President Luis Arce, who attended the presentation and asked for forgiveness in the name of the state, said that the government would launch a reparations committee, and called on Bolivia’s assembly to vote for a trial of responsibilities for Áñez, a proceeding for former presidents accused of human rights abuses. If congress approves the trial by a two-thirds majority, it would be held in the Supreme Court.

The investigators said that reforming Bolivia’s judicial system to guarantee its independence would be key to pursuing justice, given the country’s long-standing problems with courts that are biased in favor of the government in power. The report also recommended holding a national summit on racism and discrimination, prioritizing sexual violence and reducing the use of preventive detention. 

The 2019 conflict was split largely down lines of class and ethnicity. Indigenous, working-class Bolivians largely supported Morales while middle-class, mestizo Bolivians tended to oppose him. 

The report highlights that “racist violence perpetrated against Indigenous people, including Indigenous women who were especially attacked in this period,” must be recognized and punished. 

“Effectively, one of the greatest tragedies of this process is that the whole background of repression and persecution and commission of serious violations is racist,” said Paulo Abrão, former executive secretary of the IACHR. 


The report was not asked to draw any conclusions on whether the interim government came to power through a coup, but it noted that Áñez was selected as president without the required parliamentary quorum and presented with the presidential sash by members of the military.

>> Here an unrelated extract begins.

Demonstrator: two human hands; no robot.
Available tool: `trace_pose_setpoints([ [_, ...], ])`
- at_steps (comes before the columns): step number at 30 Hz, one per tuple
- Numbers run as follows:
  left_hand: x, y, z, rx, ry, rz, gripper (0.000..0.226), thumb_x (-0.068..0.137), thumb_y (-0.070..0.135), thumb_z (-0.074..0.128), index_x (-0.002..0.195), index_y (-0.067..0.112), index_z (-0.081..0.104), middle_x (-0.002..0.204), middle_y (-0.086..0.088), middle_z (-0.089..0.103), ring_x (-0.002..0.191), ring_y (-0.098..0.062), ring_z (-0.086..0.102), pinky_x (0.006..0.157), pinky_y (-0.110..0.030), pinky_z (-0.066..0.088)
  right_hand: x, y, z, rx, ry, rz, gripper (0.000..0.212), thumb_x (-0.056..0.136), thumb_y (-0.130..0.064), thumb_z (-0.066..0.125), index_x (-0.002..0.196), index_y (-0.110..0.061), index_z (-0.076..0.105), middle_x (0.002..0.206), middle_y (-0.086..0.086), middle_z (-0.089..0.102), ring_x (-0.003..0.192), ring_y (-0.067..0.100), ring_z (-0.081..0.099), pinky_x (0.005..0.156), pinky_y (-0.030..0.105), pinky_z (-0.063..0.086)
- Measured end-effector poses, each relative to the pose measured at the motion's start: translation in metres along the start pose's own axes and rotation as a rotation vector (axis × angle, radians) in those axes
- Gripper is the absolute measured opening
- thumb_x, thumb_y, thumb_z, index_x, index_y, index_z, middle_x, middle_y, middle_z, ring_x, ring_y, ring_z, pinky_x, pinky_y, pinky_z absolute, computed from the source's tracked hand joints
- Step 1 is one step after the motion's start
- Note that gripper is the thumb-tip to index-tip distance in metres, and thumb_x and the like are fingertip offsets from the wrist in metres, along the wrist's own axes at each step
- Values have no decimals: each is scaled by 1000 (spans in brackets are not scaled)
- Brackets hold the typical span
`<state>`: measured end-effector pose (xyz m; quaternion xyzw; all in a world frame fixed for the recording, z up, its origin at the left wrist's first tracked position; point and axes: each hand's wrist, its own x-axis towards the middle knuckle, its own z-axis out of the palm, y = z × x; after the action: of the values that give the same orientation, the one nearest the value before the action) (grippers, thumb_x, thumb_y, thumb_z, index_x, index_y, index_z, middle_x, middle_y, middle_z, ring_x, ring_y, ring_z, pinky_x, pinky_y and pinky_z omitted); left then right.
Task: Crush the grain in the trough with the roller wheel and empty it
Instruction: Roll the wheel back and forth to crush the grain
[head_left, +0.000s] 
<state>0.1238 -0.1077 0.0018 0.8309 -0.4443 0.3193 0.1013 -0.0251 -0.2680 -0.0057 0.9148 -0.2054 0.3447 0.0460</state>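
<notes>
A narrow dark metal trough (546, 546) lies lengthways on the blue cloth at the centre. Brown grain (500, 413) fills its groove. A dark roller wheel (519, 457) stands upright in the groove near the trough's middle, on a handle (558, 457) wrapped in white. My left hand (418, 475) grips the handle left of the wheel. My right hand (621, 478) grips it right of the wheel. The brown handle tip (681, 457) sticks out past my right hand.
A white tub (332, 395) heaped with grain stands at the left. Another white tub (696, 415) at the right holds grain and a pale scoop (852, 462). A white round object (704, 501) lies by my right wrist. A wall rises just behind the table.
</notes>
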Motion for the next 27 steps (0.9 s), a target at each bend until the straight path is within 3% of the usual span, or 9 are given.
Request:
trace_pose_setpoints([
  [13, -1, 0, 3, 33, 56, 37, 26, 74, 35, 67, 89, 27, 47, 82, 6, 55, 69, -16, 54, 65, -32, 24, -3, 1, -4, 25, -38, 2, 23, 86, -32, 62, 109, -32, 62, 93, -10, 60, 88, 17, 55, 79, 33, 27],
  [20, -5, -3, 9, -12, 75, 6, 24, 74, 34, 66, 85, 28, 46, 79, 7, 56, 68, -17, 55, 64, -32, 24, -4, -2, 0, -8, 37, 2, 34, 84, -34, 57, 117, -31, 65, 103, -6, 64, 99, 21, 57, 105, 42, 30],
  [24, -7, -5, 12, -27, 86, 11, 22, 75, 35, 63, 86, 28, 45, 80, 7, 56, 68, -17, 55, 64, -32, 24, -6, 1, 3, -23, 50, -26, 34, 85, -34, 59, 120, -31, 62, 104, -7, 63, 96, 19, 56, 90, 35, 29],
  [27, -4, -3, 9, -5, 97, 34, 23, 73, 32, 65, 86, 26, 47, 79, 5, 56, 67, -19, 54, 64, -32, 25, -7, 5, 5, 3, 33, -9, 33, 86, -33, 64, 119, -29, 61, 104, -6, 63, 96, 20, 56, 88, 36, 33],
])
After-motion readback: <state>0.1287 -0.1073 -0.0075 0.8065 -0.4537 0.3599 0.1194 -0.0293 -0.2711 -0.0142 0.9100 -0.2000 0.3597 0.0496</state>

Once in office, the Áñez government’s first messages were highly religious and were accompanied by “various acts of contempt and rejection of Indigenous identity,” the report said.

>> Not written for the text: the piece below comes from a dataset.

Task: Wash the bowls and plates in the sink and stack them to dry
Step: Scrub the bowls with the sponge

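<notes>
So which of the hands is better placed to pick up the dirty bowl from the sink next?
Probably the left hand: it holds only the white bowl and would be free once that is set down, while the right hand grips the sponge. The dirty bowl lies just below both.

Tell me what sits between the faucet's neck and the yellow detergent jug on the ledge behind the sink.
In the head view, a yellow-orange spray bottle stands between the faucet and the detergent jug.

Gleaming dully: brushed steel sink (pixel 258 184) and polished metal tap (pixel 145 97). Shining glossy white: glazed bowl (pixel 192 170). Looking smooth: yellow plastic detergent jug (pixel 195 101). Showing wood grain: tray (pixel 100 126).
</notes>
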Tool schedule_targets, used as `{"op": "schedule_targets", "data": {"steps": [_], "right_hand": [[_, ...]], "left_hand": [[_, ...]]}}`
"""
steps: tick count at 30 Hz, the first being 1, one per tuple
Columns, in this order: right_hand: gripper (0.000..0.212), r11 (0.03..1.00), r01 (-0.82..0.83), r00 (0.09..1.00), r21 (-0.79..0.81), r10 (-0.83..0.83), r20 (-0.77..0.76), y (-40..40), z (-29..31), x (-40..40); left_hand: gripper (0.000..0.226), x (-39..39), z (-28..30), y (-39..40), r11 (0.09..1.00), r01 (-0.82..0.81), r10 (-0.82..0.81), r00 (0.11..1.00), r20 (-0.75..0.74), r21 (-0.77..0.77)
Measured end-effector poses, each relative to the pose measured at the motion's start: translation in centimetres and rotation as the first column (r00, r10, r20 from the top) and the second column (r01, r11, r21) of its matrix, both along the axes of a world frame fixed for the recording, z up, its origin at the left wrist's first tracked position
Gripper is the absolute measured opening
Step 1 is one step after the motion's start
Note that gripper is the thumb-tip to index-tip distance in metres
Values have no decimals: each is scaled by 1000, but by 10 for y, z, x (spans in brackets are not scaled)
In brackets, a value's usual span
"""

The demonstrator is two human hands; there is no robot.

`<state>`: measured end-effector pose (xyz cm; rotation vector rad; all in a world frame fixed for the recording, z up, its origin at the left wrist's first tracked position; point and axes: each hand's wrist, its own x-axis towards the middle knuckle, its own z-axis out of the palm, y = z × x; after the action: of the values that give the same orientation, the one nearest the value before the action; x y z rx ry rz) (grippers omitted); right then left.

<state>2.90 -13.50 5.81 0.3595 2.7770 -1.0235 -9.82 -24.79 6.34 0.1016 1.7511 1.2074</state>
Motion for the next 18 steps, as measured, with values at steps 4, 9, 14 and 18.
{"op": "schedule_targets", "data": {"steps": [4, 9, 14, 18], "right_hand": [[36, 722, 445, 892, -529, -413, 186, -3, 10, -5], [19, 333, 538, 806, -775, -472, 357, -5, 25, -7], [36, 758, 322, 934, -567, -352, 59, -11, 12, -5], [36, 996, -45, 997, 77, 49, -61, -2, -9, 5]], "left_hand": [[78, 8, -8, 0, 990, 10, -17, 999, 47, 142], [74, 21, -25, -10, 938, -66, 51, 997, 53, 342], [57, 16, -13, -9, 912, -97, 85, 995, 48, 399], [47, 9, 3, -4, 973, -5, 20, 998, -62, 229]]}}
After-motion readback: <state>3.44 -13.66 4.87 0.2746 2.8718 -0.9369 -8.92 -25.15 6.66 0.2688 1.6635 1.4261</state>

A new election was finally held in October 2020. Arce, Morales’ former finance minister and the candidate for his Movement Towards Socialism (MAS), won a landslide victory.

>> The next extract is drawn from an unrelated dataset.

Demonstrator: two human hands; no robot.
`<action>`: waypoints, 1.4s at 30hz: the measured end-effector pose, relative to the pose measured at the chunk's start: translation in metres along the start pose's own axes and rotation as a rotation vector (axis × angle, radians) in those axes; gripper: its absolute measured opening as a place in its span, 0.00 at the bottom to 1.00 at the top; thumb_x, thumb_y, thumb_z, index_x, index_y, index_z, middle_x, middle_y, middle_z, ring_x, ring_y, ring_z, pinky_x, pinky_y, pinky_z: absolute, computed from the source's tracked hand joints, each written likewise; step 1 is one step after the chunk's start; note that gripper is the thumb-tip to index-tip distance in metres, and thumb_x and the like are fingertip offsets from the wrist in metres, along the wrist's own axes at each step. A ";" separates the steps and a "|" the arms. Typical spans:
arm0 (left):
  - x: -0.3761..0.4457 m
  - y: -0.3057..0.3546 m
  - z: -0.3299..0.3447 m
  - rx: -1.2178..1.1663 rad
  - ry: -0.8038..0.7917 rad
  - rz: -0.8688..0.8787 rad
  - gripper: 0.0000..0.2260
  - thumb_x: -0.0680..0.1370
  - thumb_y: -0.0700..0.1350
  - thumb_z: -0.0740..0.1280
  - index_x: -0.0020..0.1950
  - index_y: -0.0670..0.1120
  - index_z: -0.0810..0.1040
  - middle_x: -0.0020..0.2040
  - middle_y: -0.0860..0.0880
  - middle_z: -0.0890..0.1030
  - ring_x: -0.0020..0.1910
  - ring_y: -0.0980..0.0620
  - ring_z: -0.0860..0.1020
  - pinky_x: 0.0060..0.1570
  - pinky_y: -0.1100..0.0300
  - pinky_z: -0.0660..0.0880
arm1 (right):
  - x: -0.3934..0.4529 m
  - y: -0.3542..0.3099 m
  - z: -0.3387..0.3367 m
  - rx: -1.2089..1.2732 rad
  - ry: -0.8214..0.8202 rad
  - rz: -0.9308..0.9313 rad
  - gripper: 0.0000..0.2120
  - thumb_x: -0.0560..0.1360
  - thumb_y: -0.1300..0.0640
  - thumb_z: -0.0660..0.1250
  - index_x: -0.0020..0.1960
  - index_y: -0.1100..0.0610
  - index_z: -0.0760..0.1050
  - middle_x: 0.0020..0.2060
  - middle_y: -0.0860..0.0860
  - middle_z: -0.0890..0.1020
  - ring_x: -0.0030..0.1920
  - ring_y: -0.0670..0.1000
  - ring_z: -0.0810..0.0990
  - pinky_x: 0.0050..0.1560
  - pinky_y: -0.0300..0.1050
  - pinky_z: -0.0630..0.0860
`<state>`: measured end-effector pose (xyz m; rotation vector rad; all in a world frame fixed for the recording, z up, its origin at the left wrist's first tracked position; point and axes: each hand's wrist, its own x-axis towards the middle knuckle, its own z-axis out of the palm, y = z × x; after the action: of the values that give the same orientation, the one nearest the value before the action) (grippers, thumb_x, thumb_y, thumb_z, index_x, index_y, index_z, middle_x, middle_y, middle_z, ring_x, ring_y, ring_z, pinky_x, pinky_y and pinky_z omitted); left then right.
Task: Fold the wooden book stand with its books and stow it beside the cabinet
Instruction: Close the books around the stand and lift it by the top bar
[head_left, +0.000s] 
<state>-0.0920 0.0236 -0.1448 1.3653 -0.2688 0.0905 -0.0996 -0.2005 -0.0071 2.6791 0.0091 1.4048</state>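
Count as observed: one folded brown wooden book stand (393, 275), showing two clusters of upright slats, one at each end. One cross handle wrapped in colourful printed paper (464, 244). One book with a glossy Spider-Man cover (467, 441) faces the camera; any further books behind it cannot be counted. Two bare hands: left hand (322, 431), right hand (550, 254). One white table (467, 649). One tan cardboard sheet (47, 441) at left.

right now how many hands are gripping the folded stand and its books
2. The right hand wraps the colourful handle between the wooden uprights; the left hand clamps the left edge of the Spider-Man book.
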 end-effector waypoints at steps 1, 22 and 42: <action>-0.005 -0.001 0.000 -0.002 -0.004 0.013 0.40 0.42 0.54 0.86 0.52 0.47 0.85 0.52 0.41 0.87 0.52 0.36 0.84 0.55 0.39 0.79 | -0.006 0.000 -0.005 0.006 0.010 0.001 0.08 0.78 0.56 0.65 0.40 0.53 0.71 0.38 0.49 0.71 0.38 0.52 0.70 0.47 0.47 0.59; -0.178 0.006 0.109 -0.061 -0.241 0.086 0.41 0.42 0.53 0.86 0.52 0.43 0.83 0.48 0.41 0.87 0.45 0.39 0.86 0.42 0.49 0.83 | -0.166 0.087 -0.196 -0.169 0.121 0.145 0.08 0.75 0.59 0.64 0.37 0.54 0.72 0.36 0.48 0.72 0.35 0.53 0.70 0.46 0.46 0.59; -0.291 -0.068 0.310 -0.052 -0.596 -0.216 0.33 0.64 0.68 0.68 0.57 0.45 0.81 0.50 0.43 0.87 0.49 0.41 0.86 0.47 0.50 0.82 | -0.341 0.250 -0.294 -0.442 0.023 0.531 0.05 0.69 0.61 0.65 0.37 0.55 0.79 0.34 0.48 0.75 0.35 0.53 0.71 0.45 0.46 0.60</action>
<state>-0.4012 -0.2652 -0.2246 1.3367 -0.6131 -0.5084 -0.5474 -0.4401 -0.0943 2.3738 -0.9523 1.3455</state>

At nearly 500 pages, the report lists a broad range of abuses and attacks, including the fatal shooting of two protesters in a clash between pro- and anti-government factions in Santa Cruz department, racist and sexist violence at the hands of motorbike gangs, and beatings and the sexual assault of anti-Morales protesters on a bus at a roadblock in Oruro department.

The investigators emphasized that it was important to recognize that there are victims “on both sides of the political spectrum.” But Abrão warned against making a “false equivalence” between the most egregious abuses at the hands of the state and violence between civilians. 

Áñez has been detained since March on charges of terrorism and sedition. Several high-ranking military and police officials are also being held on charges of rights violations. 

The report’s findings could make it easier to win a congressional majority for a human rights trial, said Thomas Becker, a human rights lawyer who conducted a separate investigation with Harvard Law School’s International Human Rights Clinic. Even if the trial is voted down in congress, she could still be tried on the other charges in Bolivia’s regular court system.

“I’m optimistic that this will serve as a bridge to seek justice for the victims,” he said. “They’ve done such a thorough investigation that it’s hard to refute [the abuses].

“There needs to be a clear message that you cannot shoot unarmed people and get away with it.”